## [Exercise requirements]
For each line in the data below that holds "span", return a copy.

## [Supplied information]
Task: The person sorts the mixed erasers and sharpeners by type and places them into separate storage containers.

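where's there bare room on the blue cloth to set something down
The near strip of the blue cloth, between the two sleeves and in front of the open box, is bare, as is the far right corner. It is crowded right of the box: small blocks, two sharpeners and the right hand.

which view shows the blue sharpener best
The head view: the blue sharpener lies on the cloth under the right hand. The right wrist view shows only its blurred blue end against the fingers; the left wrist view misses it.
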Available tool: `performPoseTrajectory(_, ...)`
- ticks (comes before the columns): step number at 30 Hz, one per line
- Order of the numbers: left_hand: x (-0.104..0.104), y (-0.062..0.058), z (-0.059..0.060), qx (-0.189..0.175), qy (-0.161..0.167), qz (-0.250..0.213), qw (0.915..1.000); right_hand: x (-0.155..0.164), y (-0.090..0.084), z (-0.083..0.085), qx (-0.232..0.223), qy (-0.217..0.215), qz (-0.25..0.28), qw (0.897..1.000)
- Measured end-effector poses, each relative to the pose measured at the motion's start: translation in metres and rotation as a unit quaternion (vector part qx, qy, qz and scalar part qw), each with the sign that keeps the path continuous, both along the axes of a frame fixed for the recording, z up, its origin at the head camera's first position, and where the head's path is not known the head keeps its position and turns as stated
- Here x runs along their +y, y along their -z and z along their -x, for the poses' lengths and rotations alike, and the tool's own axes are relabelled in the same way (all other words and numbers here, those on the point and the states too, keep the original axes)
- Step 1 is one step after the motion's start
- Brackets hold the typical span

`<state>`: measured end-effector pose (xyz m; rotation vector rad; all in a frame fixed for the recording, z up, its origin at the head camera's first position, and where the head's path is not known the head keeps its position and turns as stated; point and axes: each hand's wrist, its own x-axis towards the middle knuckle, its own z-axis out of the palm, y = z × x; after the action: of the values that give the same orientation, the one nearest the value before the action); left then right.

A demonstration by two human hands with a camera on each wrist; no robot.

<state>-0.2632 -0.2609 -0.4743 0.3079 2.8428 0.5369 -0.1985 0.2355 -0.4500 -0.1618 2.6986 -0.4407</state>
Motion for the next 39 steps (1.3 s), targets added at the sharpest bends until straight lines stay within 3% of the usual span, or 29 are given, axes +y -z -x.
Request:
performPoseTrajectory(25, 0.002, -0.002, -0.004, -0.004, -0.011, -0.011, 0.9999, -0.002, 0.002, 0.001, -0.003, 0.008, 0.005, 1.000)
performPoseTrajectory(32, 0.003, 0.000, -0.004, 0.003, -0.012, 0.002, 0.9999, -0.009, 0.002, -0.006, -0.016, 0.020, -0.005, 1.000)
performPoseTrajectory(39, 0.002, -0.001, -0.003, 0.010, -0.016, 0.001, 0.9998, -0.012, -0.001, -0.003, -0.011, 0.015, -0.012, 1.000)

## [Answer box]
- Brackets hold the typical span
Motion for the next 39 steps (1.3 s), targets added at the sharpest bends until straight lines stay within 3% of the usual span, or 29 are given, axes +y -z -x.

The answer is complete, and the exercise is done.